The business colleges of the city advertise widely, offering to give a person an excellent business education within three or six months, and to furnish him with a position at the end of that time. Many pupils, convinced by the agents that the education received at these colleges is as good as a full high-school course, leave the schools to avail themselves of the opportunity to be earning their own living within such a short time.

The business college is about the first to attract the pupils' attention. Sometimes before they have thought of leaving high school this institution has obtained them. This is due to the agents for these schools. Just the other day one of these agents called at our house and tried to persuade me to drop high-school work and go to the business college. In his eager desire to win pupils for his school he went so far as to run down high schools and colleges. If a person were easily persuaded they would be won. The business college usually takes the children of the more unlettered class of people away from high school.
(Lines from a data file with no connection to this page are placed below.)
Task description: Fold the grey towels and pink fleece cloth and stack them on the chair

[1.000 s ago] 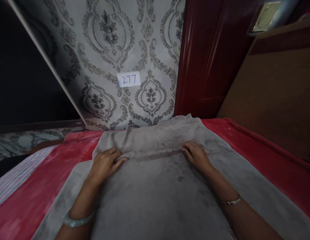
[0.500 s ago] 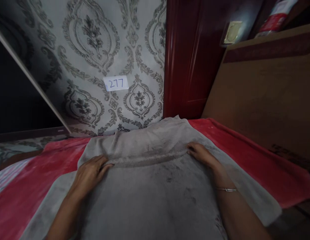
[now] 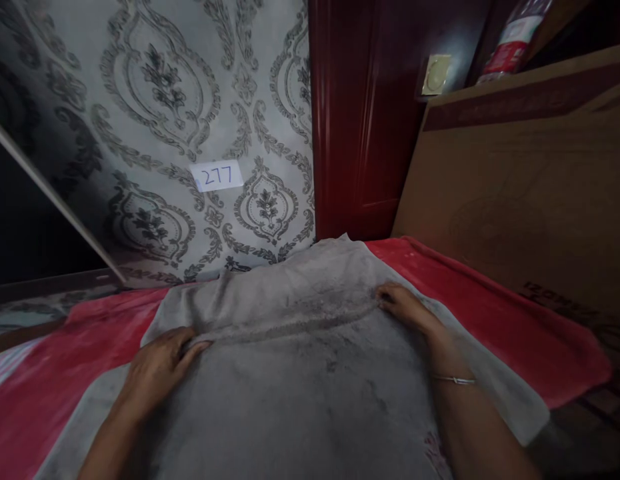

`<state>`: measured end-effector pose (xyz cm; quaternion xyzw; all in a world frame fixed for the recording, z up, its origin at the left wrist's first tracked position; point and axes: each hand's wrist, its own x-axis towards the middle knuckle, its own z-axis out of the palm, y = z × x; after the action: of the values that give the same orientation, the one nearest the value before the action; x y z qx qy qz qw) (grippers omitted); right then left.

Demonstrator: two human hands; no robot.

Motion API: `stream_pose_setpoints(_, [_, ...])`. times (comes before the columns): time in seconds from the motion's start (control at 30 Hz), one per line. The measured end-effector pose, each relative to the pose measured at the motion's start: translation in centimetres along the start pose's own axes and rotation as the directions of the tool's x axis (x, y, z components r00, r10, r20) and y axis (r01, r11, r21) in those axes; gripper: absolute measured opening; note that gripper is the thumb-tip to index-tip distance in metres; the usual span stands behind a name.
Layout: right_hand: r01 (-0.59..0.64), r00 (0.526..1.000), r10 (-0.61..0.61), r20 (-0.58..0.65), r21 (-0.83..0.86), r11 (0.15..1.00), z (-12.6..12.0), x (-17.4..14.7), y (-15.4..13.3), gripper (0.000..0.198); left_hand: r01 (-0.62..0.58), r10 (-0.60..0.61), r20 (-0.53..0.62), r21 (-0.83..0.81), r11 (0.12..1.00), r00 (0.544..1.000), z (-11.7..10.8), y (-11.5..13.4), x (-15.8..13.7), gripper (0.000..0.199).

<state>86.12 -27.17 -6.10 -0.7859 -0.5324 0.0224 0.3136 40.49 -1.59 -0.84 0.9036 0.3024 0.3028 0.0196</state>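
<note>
A soft grey blanket (image 3: 290, 393) fills the middle of the head view, with dark smudges and a small reddish pattern near its lower right. A raised fold crosses it from side to side. At the fold's left end, my left hand (image 3: 157, 367) is closed on the fabric, thumb pointing right. My right hand (image 3: 403, 307) pinches the fold's other end, its fingertips partly hidden in the cloth; a thin bangle (image 3: 455, 380) circles that wrist. Beneath the grey fabric lies a red cloth (image 3: 485, 313), showing on both sides.
Behind the cloth is a patterned wall (image 3: 160, 120) with a paper label (image 3: 217, 176) reading 277. A dark red wooden panel (image 3: 360, 120) adjoins it. A large cardboard box (image 3: 515, 173) stands at right, with a bottle (image 3: 513, 47) above its edge. A dark screen-like panel (image 3: 35, 220) is at left.
The view has shifted slightly, so the wall and box appear farther left. My left hand has moved a little left and nearer, stretching the fold wider; my right hand keeps its grip.
</note>
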Motion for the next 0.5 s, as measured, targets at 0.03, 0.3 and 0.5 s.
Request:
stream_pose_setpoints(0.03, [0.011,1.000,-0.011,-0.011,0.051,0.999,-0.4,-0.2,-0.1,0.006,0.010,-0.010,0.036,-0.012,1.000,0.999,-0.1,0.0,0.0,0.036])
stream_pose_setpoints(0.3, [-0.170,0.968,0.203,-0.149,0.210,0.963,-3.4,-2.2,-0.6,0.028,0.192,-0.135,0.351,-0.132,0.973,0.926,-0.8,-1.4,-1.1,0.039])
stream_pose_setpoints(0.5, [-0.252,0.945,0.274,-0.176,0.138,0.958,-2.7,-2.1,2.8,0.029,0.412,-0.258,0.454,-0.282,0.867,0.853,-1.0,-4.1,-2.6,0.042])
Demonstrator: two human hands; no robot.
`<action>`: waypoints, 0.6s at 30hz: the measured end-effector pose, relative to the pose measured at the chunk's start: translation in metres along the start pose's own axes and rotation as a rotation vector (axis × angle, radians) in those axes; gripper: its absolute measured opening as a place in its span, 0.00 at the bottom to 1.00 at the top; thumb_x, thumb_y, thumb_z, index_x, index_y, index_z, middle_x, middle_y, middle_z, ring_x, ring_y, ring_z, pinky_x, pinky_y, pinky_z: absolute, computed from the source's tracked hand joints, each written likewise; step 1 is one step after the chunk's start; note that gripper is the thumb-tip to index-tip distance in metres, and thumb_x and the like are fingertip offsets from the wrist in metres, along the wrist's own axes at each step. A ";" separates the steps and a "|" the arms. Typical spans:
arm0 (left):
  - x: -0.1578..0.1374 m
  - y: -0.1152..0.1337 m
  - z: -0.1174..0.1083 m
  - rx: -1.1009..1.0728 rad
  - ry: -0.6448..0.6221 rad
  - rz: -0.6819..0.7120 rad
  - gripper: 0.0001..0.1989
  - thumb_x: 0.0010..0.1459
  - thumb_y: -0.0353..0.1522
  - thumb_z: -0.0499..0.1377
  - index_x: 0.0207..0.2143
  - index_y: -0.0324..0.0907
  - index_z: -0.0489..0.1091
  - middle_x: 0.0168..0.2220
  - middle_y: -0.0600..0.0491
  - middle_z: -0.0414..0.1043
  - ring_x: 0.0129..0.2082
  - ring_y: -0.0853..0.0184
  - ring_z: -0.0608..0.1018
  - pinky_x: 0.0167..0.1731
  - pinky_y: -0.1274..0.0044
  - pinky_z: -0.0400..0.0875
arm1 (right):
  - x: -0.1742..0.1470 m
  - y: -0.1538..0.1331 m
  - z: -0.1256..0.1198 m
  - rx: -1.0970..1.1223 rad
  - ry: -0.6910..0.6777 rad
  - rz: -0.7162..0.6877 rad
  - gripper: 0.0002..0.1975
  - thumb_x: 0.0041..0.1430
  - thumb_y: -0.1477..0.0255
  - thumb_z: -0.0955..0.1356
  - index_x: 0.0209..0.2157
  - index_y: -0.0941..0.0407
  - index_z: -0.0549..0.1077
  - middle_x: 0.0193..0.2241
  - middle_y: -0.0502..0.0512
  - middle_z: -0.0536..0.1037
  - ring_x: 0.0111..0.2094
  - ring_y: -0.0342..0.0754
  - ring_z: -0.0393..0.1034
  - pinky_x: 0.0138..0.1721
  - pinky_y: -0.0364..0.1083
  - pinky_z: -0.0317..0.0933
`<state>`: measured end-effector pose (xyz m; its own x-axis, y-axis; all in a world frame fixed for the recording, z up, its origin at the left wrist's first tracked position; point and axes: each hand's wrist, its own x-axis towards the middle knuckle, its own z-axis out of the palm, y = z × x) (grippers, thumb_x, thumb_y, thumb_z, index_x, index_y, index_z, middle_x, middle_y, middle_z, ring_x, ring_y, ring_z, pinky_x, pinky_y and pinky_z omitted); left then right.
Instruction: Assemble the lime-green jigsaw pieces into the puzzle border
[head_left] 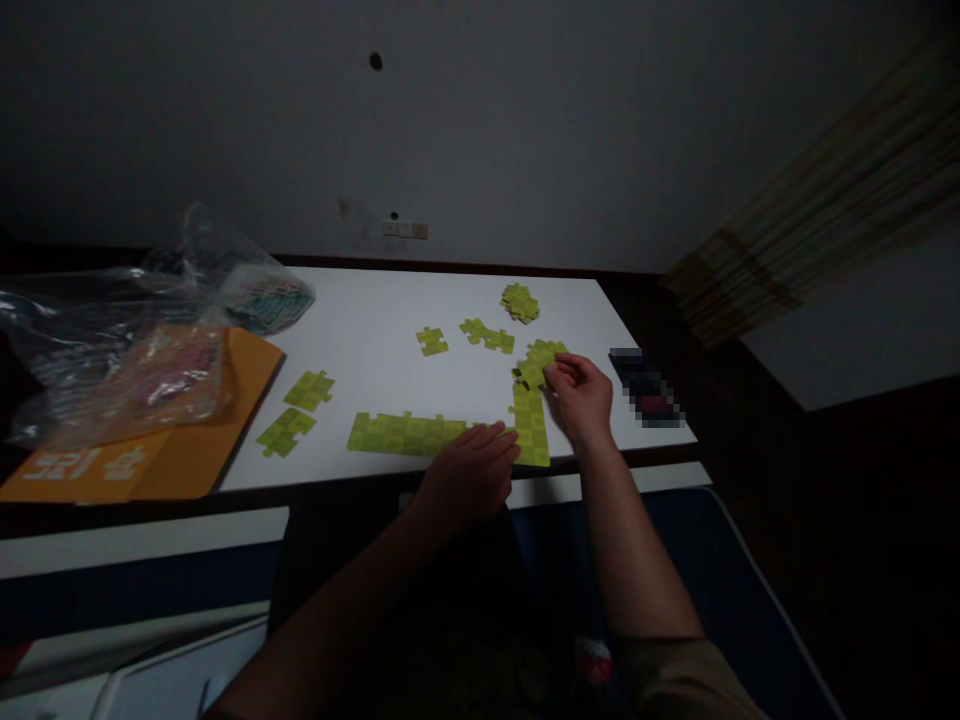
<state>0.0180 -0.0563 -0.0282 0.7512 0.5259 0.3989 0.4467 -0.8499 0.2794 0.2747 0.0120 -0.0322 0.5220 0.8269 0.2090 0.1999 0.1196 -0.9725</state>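
Observation:
My right hand [585,395] pinches a yellow-green puzzle piece [532,375] by its right edge. That piece is at the top end of an upright column of joined pieces [531,420]; I cannot tell whether it is locked in. Further pieces [549,348] lie just behind it, partly overlapped. My left hand [472,465] lies with fingers stretched over the corner where the column meets a joined bottom row [405,435], hiding part of that row. Both joined runs form an L along the table's front right.
A pile of puzzle pieces [519,302] sits at the back right of the white table [360,330]. Loose pieces [431,341] lie mid-table, others [286,432] at left. Clear plastic bags [112,350] rest on an orange folder-like sheet [247,375]. A blurred-out dark object [645,388] lies right.

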 end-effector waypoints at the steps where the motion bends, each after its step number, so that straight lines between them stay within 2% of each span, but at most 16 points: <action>1: 0.000 0.000 0.001 -0.001 0.003 0.000 0.18 0.69 0.26 0.63 0.61 0.38 0.76 0.67 0.43 0.80 0.71 0.52 0.78 0.72 0.56 0.74 | 0.000 -0.001 0.000 -0.005 -0.007 0.004 0.23 0.54 0.58 0.82 0.47 0.55 0.84 0.41 0.60 0.87 0.39 0.55 0.83 0.47 0.59 0.80; 8: 0.000 -0.002 0.009 -0.024 0.058 -0.003 0.21 0.69 0.26 0.61 0.63 0.37 0.75 0.68 0.41 0.79 0.72 0.50 0.77 0.71 0.54 0.75 | -0.002 -0.005 -0.001 -0.128 -0.050 -0.061 0.18 0.60 0.58 0.77 0.47 0.54 0.86 0.45 0.62 0.89 0.45 0.58 0.84 0.53 0.62 0.79; 13: -0.002 -0.002 0.010 -0.041 0.092 -0.014 0.21 0.69 0.26 0.61 0.62 0.38 0.76 0.67 0.42 0.80 0.70 0.52 0.78 0.70 0.55 0.76 | 0.008 0.002 -0.003 -0.155 -0.058 -0.064 0.19 0.59 0.61 0.76 0.50 0.54 0.86 0.48 0.62 0.89 0.47 0.59 0.84 0.57 0.63 0.77; 15: -0.004 -0.002 0.010 -0.049 0.110 -0.017 0.20 0.68 0.26 0.61 0.61 0.39 0.77 0.66 0.43 0.81 0.69 0.52 0.80 0.68 0.55 0.77 | 0.021 0.003 -0.003 -0.193 -0.107 -0.086 0.19 0.59 0.62 0.75 0.49 0.54 0.86 0.48 0.62 0.89 0.48 0.60 0.84 0.59 0.63 0.76; 18: -0.007 -0.003 0.009 -0.053 0.140 -0.010 0.19 0.68 0.26 0.61 0.59 0.39 0.78 0.64 0.44 0.82 0.67 0.53 0.81 0.67 0.55 0.79 | 0.049 0.000 -0.001 -0.293 -0.260 -0.139 0.17 0.60 0.64 0.73 0.49 0.53 0.87 0.49 0.61 0.90 0.49 0.59 0.84 0.60 0.63 0.75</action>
<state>0.0161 -0.0573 -0.0399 0.6697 0.5370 0.5129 0.4251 -0.8436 0.3282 0.3008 0.0519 -0.0218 0.2543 0.9297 0.2665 0.5009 0.1091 -0.8586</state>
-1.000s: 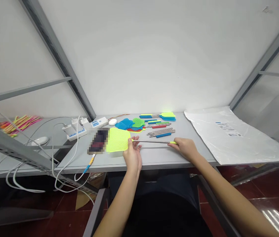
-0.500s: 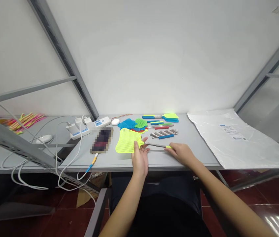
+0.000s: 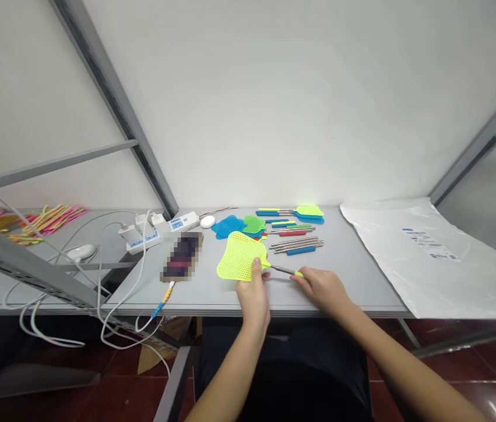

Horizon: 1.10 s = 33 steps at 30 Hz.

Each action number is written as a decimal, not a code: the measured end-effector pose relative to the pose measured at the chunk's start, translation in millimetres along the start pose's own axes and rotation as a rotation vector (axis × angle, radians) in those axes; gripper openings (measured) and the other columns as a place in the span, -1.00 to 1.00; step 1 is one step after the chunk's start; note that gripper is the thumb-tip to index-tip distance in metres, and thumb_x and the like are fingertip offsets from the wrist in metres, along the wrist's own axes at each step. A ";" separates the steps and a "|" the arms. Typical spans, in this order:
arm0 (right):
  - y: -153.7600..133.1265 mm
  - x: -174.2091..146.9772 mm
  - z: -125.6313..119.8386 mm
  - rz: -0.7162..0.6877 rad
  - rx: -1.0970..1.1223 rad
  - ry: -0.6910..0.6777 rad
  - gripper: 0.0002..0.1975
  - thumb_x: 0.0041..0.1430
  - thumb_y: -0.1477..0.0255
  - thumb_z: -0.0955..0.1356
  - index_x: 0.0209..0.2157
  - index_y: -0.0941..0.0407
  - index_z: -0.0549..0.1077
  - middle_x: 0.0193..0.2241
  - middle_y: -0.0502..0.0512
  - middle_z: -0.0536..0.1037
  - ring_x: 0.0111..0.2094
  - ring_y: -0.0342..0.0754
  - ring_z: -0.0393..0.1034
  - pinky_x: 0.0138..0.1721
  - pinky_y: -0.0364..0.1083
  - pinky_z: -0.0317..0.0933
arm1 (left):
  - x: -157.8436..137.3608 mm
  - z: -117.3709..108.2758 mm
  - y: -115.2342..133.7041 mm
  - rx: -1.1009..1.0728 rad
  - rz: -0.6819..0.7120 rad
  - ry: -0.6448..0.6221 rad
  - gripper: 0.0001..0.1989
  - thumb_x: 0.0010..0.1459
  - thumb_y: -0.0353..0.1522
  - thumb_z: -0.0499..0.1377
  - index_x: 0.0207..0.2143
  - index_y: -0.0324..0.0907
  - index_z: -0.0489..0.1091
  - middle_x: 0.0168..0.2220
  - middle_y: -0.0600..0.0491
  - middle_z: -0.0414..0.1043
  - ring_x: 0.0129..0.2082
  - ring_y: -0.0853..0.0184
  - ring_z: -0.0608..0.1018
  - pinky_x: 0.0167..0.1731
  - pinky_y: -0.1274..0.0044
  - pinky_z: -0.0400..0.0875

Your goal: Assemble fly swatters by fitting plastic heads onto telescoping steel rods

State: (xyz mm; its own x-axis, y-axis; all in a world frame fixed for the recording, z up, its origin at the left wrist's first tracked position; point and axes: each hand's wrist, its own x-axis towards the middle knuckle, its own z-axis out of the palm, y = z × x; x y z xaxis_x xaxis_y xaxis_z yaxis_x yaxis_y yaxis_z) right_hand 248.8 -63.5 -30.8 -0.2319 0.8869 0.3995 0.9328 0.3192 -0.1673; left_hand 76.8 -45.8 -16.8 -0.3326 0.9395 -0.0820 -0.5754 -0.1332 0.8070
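A yellow-green fly swatter (image 3: 241, 258) with a perforated head and a thin metal rod is held low over the table's front half. My left hand (image 3: 254, 293) is closed on the neck of its head, thumb on top. Around its yellow-green grip my right hand (image 3: 323, 287) is closed, hiding most of that grip. Behind the swatter lie loose blue swatter heads (image 3: 229, 226) and a green swatter head (image 3: 254, 224). Metal rods (image 3: 297, 242) with blue, red and green grips lie behind my right hand. Whole swatters (image 3: 309, 211) are stacked near the wall.
A phone (image 3: 182, 257) on a charging cable lies at the left, near power strips (image 3: 143, 239) with plugs. A white round object (image 3: 208, 222) sits beside them. On the right spreads a large white plastic bag (image 3: 432, 258). Grey metal shelf posts (image 3: 118, 108) frame the table.
The swatter and my hands have shifted slightly right in view, partly with the camera. My left fingers have closed around the swatter's neck, and my right hand has come nearer to my left.
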 end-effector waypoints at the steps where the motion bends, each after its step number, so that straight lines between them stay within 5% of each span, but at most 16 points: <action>1: -3.4 0.3 1.4 0.001 0.006 0.006 -0.53 0.36 0.12 0.09 -0.42 0.09 0.38 -0.54 0.03 0.54 -0.54 -0.12 0.38 -0.51 -0.13 -0.13 | -1.6 0.4 -0.8 0.014 0.003 -0.009 -0.63 0.04 -0.20 0.30 -0.14 -0.23 0.51 -0.11 -0.13 0.52 -0.14 0.23 0.55 -0.33 0.50 0.44; 15: -10.6 1.7 4.2 0.036 0.045 0.021 -0.53 0.35 0.09 0.10 -0.45 0.08 0.36 -0.57 0.04 0.52 -0.57 -0.10 0.38 -0.54 -0.12 -0.14 | -1.5 -0.9 0.1 0.116 0.027 -0.058 -0.62 0.08 -0.19 0.27 -0.09 -0.21 0.49 -0.06 -0.15 0.51 -0.10 0.17 0.53 -0.40 0.53 0.39; 22: -10.2 6.3 -1.5 0.014 0.151 -0.024 -0.73 0.37 0.23 0.13 -0.22 0.05 0.35 -0.36 0.03 0.56 -0.39 -0.08 0.45 -0.44 -0.15 0.12 | 6.5 -3.7 5.9 0.024 -0.135 -0.143 -0.63 0.08 -0.21 0.28 -0.09 -0.19 0.47 -0.07 -0.15 0.50 -0.06 0.17 0.52 -0.36 0.54 0.38; 28: -3.4 1.9 -7.2 0.046 0.360 0.011 -0.82 0.34 0.33 0.17 -0.16 0.05 0.33 -0.29 0.07 0.50 -0.31 -0.05 0.40 -0.28 -0.09 0.24 | 10.0 -9.6 13.6 -0.221 -0.139 -0.059 -0.63 0.19 -0.16 0.16 0.04 -0.01 0.38 0.08 -0.04 0.40 -0.03 0.21 0.49 -0.30 0.49 0.45; 33: -1.4 -0.6 -3.9 -0.043 0.287 0.026 -0.83 0.34 0.38 0.18 -0.14 0.06 0.36 -0.34 0.06 0.49 -0.34 -0.05 0.37 -0.30 -0.07 0.22 | 19.0 -13.4 25.6 -0.339 -0.040 -0.017 -0.57 0.24 -0.11 0.04 0.07 -0.07 0.37 0.08 -0.07 0.40 0.06 0.14 0.44 -0.06 0.35 0.40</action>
State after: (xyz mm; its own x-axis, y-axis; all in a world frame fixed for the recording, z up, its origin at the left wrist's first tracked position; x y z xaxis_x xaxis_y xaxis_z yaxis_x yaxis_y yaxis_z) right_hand 248.7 -65.8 -27.3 -0.2587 0.8628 0.4344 0.8052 0.4410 -0.3964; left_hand 45.7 -35.6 -5.5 -0.2936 0.9509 -0.0978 -0.8045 -0.1905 0.5626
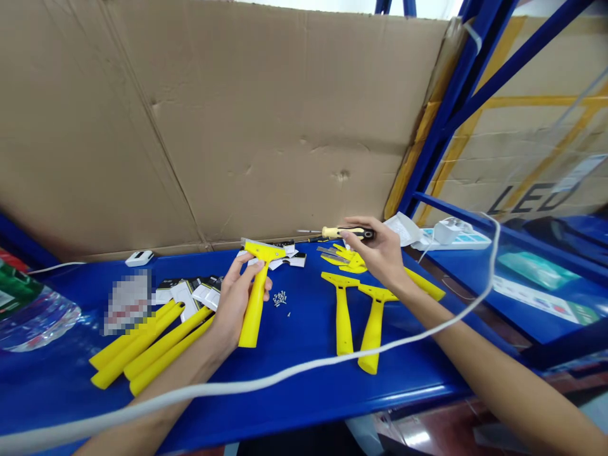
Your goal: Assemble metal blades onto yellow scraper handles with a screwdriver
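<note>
My left hand [237,291] is wrapped round the handle of a yellow scraper [258,297], whose wide head with a blade edge points up and away. In my right hand [380,250] is a screwdriver [335,233] with a cream and black handle, its shaft pointing left above the shelf. Below the right hand lie flat yellow head pieces [349,259] and some metal blades [332,254]. Two more T-shaped yellow scrapers [342,316] rest nearer to me, the right one [373,332] partly overlapping another yellow piece. Small screws [280,299] form a pile between the hands.
Several yellow handle tubes [156,354] and packaging cards [187,294] lie at left, near a plastic bottle [38,316]. A white cable [285,377] crosses the foreground. A cardboard sheet [247,126] stands behind the blue shelf [294,405]; a power strip [451,239] lies at right.
</note>
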A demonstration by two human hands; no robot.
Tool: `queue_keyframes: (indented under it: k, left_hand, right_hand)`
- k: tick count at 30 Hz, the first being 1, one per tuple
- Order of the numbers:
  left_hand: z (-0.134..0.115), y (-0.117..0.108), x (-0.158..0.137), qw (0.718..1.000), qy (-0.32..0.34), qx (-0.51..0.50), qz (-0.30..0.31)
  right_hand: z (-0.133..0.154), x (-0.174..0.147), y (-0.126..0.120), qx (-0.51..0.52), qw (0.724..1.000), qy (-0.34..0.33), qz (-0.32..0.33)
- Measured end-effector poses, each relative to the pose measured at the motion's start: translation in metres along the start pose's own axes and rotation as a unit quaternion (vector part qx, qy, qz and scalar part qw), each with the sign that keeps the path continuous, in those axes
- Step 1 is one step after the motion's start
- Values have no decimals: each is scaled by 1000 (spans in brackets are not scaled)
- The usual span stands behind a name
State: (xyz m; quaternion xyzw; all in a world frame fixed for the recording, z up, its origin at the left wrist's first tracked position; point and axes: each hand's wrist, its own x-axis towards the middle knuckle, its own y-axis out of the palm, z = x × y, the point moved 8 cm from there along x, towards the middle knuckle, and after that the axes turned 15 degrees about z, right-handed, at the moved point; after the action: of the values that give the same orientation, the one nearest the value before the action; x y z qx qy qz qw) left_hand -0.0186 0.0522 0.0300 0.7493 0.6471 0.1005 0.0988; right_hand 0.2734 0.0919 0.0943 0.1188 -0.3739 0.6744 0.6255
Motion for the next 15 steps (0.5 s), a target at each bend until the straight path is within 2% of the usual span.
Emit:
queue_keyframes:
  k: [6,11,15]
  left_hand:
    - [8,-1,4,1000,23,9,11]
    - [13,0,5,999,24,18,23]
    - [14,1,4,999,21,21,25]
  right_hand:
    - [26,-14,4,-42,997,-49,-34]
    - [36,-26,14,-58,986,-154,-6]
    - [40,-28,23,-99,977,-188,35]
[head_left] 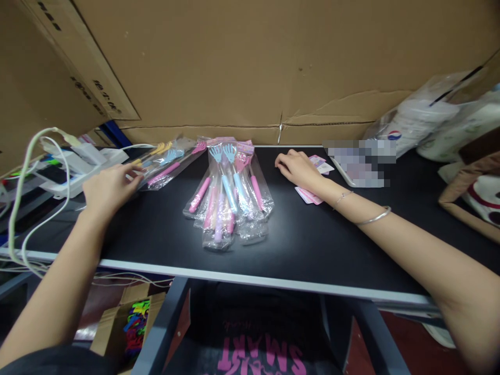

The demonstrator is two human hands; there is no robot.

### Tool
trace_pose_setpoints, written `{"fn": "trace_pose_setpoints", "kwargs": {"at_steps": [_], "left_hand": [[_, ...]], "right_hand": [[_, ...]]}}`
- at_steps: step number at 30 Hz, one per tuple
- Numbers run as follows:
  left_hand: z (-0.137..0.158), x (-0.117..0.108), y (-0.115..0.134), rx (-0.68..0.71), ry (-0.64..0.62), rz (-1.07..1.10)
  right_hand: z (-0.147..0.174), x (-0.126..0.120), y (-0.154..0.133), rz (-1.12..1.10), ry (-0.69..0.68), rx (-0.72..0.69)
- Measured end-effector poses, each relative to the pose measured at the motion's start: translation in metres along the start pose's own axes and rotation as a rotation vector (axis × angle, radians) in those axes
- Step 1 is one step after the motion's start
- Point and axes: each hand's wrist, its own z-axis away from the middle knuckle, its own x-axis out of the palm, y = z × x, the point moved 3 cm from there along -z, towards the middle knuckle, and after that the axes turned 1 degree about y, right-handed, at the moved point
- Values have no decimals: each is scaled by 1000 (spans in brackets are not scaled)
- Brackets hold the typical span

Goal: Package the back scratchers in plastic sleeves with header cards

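Note:
At the left, my left hand (110, 188) has its fingers curled at the near end of a yellow back scratcher (158, 149) in a clear bag. Beside that one lie bagged blue and pink back scratchers, partly overlapping. In the middle of the table, a fanned pile of bagged back scratchers (228, 190) shows hand-shaped heads, pink, blue and purple handles and pink header cards. My right hand (299, 169) rests palm down on the table right of the pile, fingers loosely bent and apart. Pink cards (308, 195) lie partly under its wrist.
A power strip (84, 169) with chargers and white cables (23, 208) is at the left. On the right are a phone (353, 172), a bagged cup (420, 122) and a bag with a strap (484, 195). Cardboard (250, 67) walls the back. A box (113, 323) of colourful pieces stands below.

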Motion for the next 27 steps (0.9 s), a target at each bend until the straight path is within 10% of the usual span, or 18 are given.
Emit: {"fn": "trace_pose_setpoints", "kwargs": {"at_steps": [13,27], "left_hand": [[-2,-54,55,237,222,465],[-16,-54,222,756,-185,1001]], "right_hand": [[2,2,2,-31,22,8],[3,2,2,-119,9,28]]}}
The business colleges send inviting notices to as many addresses as they can get, telling the pupils of the wonderful advantages there are in taking a business course at once. Instead of spending four years at high school they will only have to take a few months' course in the college. This time is always made as short as possible in the letters, but one can never tell how long the course will be in reality.

When a boy or girl first graduates from grammar school, and for months before, agents of the various business colleges are constantly dinning into his ears the advantages of a business education. All through the high-school course the stream of postals and advertisements continues. Allured by the promises of bright prospects and a position guaranteed, the pupils drop out and go to business college, usually to regret it later.

What the proprietors say

We add the opinions of the proprietors of three business colleges in Chicago who either do not solicit, or condemn the practice, but still make use of it because they feel compelled to by the competition of the schools who do solicit.

One proprietor says:

Business-college training in Chicago is in large measure a failure, because of soliciting children, and employing teachers who lack training. Poor


foundation, poor teachers and text-books which produce the largest cash dividend are not conducive to efficient office help. I will welcome the day when every young man and woman who needs and wants commercial training can get it without having to pay the fee charged by special schools.

Another reputable proprietor says:

The reasons why the business colleges of our city are putting out such an immature product and foisting it upon our business men are these: Many the proprietors care more for the dollars received as tuition than the kind of training they are giving; because of solicitation, we are getting our pupils too young and immature; the high cost of solicitation renders it impossible to provide high-class instructors.

Still another says:

We will get just as much business if we let the students alone until they are two or three years older. We would have more students if we would abolish soliciting and apply that large drain to the building up of our schools. making our rooms more attractive, securing more efficient instruction. These are the things that make am- school and give it a reputable standing. I would abolish soliciting to-morrow if I could.

The cost of solicitation

We have direct testimony from four business college proprietors of the city that the various commercial schools expend from 25 to 33 1/3 per cent of their gross receipts in the solicitation of their students. This draft on the income of these schools affects the duality of the teaching force and the salaries which are paid to the teachers. These facts together with the work of solicitation itself in securing immature and unfitted pupils account to a great extent for the low grade of efficiency of the average pupil who completes the courses of study, as shown by the testimony of business men of Chicago.[1]

Cost of tuition

It has been estimated on the basis of 19,000 pupils and the average cost of tuition in the commercial schools, that the citizens of Chicago pay one million four hundred and twenty-five thousand dollars ($1,425,000) every year in tuition to private business colleges, concerning the character of which they know little or nothing. This vast sum of money is given to schools which are under the jurisdiction of no educational authority. There are no restrictions concerning the capabilities of the teachers, the character of instruction,

(257) or schoolroom sanitation. The unwholesome conditions surrounding the pupils in some of these schools warrant their inspection by the City Board of Health. They should be compelled to install proper systems of ventilation. to exercise greater care in sanitation, and to limit the number of pupils confined to each room, that the amount of breathing space may be provided which is required for the health and physical welfare of their pupils.


  1. See Chapter XI.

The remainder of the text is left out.